As the sun goes down, the redneck brings Adam and Emily to the place where the cult reside before leaving. They spot Dick, but not as a sacrifice for the yeti; he's standing off to the side with Debra, watching on as another young man is offered up to the yeti instead. The yeti appears and brutally rapes the young man, and once he's finished, he makes off with Adam. Emily cannot kill the yeti because of this. Raymond, who had watched the yeti take Adam, is concerned about the yeti's recent actions, but assures himself that he will return tomorrow night. Dick, still disturbed by the ritual, is assured by Debra that he's not going to be a sacrifice, and that despite what he'd witnessed, the yeti is very gentle and will not hurt Adam.

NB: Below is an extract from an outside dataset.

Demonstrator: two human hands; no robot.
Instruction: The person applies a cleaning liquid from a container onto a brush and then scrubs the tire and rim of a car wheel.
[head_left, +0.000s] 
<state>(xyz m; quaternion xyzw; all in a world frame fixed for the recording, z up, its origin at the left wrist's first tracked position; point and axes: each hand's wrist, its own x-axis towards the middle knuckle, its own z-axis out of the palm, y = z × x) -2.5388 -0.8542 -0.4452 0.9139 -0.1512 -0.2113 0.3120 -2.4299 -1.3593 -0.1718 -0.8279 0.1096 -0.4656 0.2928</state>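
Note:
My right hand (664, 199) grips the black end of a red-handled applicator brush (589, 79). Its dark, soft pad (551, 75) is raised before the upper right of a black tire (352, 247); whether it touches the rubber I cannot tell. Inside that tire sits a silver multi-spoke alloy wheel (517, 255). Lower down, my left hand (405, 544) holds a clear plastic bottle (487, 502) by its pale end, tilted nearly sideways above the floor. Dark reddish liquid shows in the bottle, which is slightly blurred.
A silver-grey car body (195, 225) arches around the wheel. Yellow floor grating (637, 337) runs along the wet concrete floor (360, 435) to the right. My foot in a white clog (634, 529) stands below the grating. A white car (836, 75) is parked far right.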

Adam, meanwhile, is taken deep into the woods by the yeti. Adam becomes attracted to the yeti and the two proceed to have sexual intercourse. Not only do the yeti and Adam become lovers, but Sally and Emily, who have had their boyfriends run off, become a couple, while Dick and Debra become smitten with each other as well.

In spite of the new romances, the cult is still causing trouble. The priest that sent Emily on her mission reveals to her that Raymond was once a disciple of his. While traveling through Nepal, the two had come across a monk who taught them about the legend of the yeti, who could be summoned by a magic gong, which had been on display in a museum in Hong Kong. A special scroll called "The Book of the Yeti" was entrusted into the care of Raymond and the priest, but Raymond had become obsessed with the legend. He and the priest then stole the gong and found the yeti in a sideshow (the old man's sideshow). Raymond used the gong to free the yeti and, with the gong, the scroll, and control over the yeti, went on to found the cult.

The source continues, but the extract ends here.